Daha yeni yeni kitaplarla tanışıyordum. Devamında Okuduğum Perili köşk ve Üç Silahşörler isimli kitaplardan sonra bir defter dolusu düşüncelerimi kağıda dökmüştüm. Kitapların nasıl oluştuğunu, kimin yazdığını, nasıl yazıldığını merak edip öğretmenime hep sorardım. Sonra kendi kendime dedim ki; bende bir gün kitap yazacağım. Okumaya ve yazmaya devam ettim. “ Kibritçi kız” hikâyesinde; hayallerin peşinden gitmek gerektiğini okuyup öğrenmiştim. Benimde hayalim kitap yazmak oldu, hayallerimin peşinden gittim ve bugün bir yazarım.

Zeki AKIN:

  • Beğendiğiniz ve size ilham veren yazarlar kimlerdir?

Şükran DEMİRHAN:

-Çocukluk yıllarımda;

Ömer Seyfettin, Sait Faik Abasıyanık, Christian Andersen, Alexander Dumas, oldu.Daha sonra; Viktor hugo, Sabahattin Ali, Yaşar Kemal, Oğuz Atay, Ahmede Xane, Sait Nursi, Mevlana, Cemal Süreya, Amin Maalouf, Cahit Zarifoğlu, Khaled Hosseini, Puşkin, Osho, Jules Payos, Mehmet uzun , Doğan Cüceloğlu, Tolstoy, Paulo Coelho, Virginia Woolf, Jane Austen, Elizabeth Gilbert ve daha nice yazarbenim için idol olmuştur. En çokDostoveyski’ den ilham alıyorum.Çok kaliteli kitapları var, benim için her kitabı bir hayat öğretisi değerinde. Bence tarih boyunca gelmiş geçmiş yazarların en iyisi, Bana daha çok Rus ve Fransız edebiyatı ilgi çekici geliyor ve ilham veriyor diyebilirim.

Zeki AKIN:

  • Sessiz Papatya’ romanınız gerçek mi?  Kurgu mu?  Romanda kendiniz de var mısınız?

Şükran DEMİRHAN:

  • “ Sessiz papatyam ” isimli eserimde

Gerçek bir hayat hikâyesini ele aldım.

Hikâyeyi duyunca çok etkilenmiştim. Hikayenin sahibini tanıyordum. Kendisine hikayeni kitaplaştırmak istediğimi söyleyince, neden olmasın dedi.

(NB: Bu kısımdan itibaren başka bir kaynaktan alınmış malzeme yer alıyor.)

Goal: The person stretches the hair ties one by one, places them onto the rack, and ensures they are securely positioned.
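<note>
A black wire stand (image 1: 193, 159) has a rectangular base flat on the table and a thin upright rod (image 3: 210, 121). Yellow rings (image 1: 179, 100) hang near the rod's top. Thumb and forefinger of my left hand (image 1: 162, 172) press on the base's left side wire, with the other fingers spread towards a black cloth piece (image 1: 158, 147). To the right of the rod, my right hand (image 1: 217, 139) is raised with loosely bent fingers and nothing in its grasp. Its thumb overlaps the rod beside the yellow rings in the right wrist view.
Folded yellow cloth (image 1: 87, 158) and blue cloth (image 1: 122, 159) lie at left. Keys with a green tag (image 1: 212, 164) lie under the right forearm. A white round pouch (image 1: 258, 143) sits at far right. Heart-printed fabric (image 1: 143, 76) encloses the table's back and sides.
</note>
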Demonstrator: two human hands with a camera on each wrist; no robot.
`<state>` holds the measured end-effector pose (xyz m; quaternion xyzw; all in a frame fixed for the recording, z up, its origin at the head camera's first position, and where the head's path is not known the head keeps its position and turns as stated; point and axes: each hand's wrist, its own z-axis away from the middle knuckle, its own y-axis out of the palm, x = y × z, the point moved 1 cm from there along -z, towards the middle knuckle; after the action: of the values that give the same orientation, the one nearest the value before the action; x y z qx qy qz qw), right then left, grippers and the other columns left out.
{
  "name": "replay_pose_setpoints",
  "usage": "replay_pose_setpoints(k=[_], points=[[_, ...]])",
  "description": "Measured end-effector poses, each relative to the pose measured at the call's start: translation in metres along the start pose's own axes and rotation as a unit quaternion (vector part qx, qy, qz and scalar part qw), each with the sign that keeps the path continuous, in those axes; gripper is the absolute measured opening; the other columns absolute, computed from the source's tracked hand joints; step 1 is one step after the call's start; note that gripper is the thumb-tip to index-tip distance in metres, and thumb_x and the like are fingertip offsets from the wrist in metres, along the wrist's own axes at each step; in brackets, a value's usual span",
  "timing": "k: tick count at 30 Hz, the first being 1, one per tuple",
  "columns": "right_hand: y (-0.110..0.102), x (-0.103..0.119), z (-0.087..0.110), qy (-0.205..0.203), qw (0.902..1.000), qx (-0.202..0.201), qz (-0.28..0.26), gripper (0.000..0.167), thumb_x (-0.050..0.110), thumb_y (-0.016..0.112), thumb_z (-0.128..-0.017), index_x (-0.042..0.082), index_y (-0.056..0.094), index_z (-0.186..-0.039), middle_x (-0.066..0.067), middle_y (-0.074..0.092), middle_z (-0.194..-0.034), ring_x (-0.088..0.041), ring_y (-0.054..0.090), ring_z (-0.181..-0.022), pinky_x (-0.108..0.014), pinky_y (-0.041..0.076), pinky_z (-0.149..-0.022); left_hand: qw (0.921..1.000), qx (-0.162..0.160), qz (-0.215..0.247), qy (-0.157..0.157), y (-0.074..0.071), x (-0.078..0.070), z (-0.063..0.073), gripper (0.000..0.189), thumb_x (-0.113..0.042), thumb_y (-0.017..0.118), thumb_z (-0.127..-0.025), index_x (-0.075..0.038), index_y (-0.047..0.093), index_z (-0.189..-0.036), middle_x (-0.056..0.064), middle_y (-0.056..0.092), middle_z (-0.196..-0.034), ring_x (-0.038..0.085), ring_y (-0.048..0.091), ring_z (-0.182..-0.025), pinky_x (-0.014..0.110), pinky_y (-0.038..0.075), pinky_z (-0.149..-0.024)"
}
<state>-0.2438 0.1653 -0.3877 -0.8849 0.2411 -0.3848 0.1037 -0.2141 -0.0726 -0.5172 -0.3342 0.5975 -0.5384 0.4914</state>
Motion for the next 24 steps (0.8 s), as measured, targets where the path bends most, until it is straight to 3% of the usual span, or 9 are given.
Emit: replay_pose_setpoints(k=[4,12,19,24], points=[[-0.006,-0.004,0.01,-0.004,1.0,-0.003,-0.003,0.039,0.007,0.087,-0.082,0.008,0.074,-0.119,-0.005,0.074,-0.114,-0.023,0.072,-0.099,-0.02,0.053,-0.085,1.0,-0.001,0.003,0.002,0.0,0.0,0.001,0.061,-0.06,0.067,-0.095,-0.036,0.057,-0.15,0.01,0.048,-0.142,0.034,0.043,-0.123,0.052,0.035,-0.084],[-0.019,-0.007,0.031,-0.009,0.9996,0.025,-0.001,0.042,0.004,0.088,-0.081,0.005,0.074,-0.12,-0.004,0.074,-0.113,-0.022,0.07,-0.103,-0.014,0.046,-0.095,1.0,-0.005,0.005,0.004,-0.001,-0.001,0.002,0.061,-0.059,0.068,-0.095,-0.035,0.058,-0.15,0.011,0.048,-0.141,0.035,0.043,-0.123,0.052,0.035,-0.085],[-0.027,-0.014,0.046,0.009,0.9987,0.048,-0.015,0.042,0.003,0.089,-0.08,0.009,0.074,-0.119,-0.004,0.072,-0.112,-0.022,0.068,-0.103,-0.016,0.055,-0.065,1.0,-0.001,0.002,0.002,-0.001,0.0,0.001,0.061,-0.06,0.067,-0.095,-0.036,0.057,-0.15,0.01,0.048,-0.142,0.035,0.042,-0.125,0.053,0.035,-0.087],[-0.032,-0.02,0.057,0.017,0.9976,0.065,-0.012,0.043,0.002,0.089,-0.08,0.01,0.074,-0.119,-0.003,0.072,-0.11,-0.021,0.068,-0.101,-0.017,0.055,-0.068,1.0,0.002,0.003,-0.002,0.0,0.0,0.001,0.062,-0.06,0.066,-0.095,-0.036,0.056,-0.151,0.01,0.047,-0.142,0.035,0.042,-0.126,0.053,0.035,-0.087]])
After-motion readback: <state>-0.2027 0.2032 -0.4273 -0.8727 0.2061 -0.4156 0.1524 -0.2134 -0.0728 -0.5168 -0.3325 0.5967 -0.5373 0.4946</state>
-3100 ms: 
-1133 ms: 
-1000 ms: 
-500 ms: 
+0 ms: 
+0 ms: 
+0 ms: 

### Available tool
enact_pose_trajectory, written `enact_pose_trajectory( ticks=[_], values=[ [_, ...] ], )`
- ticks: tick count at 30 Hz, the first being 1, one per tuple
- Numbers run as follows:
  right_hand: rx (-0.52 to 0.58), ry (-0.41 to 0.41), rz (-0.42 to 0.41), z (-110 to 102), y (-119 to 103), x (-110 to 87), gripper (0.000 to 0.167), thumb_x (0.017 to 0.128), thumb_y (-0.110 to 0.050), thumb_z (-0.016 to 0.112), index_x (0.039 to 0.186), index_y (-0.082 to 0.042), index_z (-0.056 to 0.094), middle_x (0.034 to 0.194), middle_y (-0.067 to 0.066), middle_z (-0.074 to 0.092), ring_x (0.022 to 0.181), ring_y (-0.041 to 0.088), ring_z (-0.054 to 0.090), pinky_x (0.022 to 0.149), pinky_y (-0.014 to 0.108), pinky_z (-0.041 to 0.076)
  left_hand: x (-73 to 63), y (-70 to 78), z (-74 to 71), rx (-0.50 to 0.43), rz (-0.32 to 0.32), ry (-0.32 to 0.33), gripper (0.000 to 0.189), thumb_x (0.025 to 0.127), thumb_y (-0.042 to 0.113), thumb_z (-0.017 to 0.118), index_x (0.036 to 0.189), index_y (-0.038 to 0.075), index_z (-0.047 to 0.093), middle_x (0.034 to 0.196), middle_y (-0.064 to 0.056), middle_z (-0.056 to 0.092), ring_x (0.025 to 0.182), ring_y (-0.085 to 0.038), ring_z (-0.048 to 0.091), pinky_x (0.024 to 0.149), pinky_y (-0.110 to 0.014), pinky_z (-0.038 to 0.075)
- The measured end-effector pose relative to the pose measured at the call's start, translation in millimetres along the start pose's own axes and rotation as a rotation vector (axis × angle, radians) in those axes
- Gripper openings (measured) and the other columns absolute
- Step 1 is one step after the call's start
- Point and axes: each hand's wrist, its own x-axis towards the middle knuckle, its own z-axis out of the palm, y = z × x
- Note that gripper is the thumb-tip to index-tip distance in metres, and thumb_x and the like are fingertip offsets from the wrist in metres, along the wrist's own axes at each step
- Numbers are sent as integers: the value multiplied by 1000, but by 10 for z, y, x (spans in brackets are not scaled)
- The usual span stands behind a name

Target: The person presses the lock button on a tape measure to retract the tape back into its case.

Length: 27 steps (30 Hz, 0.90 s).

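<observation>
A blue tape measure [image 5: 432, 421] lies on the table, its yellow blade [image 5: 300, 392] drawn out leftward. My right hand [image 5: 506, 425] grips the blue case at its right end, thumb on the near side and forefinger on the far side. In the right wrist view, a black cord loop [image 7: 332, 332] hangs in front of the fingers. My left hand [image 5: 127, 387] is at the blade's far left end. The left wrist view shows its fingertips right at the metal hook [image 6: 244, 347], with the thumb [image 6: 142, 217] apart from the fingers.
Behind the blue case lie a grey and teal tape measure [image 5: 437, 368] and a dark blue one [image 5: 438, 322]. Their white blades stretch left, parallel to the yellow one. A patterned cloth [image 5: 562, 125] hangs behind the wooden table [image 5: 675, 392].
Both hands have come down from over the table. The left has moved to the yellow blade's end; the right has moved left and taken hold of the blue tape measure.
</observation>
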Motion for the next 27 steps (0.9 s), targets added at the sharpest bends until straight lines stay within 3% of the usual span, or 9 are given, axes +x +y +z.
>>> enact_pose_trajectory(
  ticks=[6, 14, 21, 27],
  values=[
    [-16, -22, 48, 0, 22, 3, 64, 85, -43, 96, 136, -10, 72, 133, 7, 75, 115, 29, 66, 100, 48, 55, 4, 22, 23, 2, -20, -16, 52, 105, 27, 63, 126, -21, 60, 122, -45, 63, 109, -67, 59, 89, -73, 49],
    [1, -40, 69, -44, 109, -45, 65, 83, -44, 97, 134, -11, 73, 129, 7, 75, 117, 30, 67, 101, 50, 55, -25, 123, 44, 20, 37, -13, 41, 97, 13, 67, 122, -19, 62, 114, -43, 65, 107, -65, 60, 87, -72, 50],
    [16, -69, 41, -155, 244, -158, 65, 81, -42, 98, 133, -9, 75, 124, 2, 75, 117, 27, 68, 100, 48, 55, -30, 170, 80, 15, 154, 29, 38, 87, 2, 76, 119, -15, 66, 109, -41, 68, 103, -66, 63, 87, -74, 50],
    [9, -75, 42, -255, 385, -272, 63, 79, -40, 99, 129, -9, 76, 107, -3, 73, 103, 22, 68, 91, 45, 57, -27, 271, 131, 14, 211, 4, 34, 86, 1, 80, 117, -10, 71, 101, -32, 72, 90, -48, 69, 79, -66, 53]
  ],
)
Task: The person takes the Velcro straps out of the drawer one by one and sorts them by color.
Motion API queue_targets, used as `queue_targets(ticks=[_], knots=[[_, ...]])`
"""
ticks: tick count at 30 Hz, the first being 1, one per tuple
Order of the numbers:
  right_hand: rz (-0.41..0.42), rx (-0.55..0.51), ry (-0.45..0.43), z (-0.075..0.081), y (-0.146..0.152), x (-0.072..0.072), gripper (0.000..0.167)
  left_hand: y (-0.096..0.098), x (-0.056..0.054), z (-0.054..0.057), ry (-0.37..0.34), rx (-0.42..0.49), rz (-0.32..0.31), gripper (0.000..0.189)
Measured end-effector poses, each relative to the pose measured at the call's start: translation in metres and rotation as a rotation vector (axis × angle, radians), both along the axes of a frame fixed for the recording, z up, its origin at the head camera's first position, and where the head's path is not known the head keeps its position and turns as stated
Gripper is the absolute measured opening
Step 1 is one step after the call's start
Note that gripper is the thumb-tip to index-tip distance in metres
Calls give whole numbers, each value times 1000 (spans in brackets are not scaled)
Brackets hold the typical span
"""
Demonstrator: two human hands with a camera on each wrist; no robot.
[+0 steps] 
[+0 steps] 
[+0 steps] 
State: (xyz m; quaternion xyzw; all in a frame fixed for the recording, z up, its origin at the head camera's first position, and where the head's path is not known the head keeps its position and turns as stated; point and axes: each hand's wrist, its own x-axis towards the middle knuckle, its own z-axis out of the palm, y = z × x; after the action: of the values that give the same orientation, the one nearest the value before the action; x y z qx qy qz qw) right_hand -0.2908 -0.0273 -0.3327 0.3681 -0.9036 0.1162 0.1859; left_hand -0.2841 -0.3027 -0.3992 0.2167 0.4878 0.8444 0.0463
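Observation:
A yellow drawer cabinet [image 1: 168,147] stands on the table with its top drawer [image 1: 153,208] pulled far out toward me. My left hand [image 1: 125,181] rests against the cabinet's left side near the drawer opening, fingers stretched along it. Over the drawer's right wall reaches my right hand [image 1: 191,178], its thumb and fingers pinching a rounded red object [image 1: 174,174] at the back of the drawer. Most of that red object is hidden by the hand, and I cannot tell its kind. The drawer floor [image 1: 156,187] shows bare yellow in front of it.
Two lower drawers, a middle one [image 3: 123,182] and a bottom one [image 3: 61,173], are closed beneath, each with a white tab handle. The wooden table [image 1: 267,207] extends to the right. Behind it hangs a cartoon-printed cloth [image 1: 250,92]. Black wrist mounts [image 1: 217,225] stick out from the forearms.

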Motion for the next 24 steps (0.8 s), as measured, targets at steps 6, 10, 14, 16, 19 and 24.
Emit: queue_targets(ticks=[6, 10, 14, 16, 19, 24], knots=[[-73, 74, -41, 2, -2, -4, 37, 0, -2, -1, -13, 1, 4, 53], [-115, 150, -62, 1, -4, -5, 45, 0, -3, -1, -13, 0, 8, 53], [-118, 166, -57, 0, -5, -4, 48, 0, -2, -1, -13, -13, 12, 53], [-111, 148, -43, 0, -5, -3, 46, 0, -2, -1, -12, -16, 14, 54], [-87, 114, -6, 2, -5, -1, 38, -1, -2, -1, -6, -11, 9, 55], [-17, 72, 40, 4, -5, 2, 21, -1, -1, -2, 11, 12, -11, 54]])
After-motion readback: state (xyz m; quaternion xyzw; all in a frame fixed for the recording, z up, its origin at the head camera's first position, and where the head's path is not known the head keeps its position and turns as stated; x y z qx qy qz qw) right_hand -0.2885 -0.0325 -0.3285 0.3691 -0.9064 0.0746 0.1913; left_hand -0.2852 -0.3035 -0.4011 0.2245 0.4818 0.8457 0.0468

Yalnız bazı bölümlerinde kendimden bir şeyler katmak zorunda kaldım. Elimden geldikçe Hikâyeyi doğal olarak yazmaya çalıştım.

Zeki AKIN:

  • En son hangi kitabı okudunuz?

Şükran DEMİRHAN:

  •  Shakespeare 'in Hamlet kitabını okudum. Şuan da “ Toplum Sözleşmesi “ kitabını okuyorum.

    Zeki AKIN:

  • Size göre, iyi yazar ile kötü yazar arasındaki fark nedir?

Şükran DEMİRHAN:

  • Kötü yazma demeyelim ama  yazılanın insan yüreğine dokunacak bir esasta olma hakkı olduğunu düşünüyorum.
  • Her yazar yazabileceği kitabın en iyisini yazmak ister ve yazdığı kitabın beğenilmesini ister. İnsana, insanlığa güzel duygular, güzel umutlar katmak ister. Bence iyi ve kötü olmak kişilik meselesi, yazarın iç dünyası, ve yüreğindeki güzelliği, kişiliği bir şekilde yazdığı kitaba yansıtabilmesiyle alakalı bir durum ve bu bazen okurdan okura değişiklik de  gösterebiliyor. Bu konuda bir örnekleme  verebilirim;

“ İyi bir kişilik sahibiyse yazar muhakkak yazdığı kitaptan okurun iç dünyasına yazdıklarıyla geçiş yapabiliyor. Ve bu tam aksi durum için de öyledir.”

Zeki AKIN:

  • Size göre, bir yazarın en çok zorlandığı şey nedir?

      Şükran DEMİRHAN:

  • Azimli ve kendinden emin olamamasıdır,

Kendine güvenememesidir.

Zeki AKIN:

  • İlk yazdığınız “Yüreğe dokunan kalem” kitabınız bir şiir kitabı, ilk yazdığınız şiir neydi şiire nasıl başladınız. Sizi şiir yazmaya yönlendiren ne oldu.

   Şükran DEMİRHAN:

-Şiir yazmaya ortaokul yıllarımda başladım. O zamanlar okulda karşılaştığım şiir kitabları merakımı çok çekmişti.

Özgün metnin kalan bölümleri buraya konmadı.